As they introduce the record's titular track, the crowd finally lets out a collective breath. There’s some cheering, clapping, a slight jostle and then frontwoman Lia Metcalfe’s softly spoken voice rises to a powerful cry. Plucky guitar chords start to meld with a humming bass line, and her vocals resonate and fill the room completely.
The quartet are unassuming as they pace through the new tracks. Under Your Skin’s painstakingly slow beats feel enticing, a threatening edge lingers while Still Call You Home shows off emotional storytelling at its finest, plucky and lilting. By the time they arrive at their final song of the evening, I’ve lost track of time entirely.
“This is going to be our last song. I just want to say thanks again for everyone coming down. It’s a bit weird that we’re standing here with a debut album. I started this band with George when we were 13 years old so…” her voice trails off as the room erupts with cheers, the loudest the audience have been all evening, and it seems to shatter the spell that's been hanging over us all. Lia grins back at the audience.

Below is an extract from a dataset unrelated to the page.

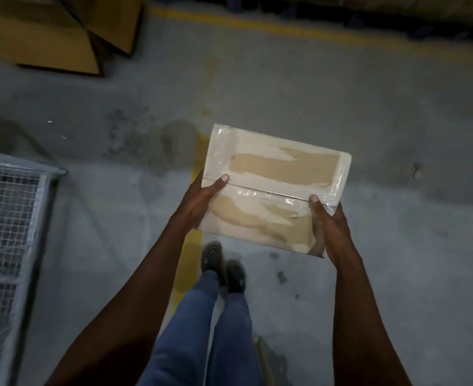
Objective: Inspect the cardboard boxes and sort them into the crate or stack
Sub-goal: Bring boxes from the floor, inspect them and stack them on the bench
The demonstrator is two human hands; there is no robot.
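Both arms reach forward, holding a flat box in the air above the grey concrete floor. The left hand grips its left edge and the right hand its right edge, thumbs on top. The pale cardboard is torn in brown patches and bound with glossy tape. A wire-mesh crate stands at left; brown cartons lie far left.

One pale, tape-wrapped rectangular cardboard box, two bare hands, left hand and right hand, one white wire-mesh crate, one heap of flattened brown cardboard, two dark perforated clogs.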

The album's closer also ends the evening. Confession Song is heavy and damning, like a funeral march cutting through thick air. There's a dark edge pressed to a heavy bass hum, an ever present rumbling of guilt and despair. It's haunting and powerful, a fitting description for the entirety of their set. The crowd shouts for one more, give us an encore, but the band are gone, slipped outside for a cigarette. They don't oblige.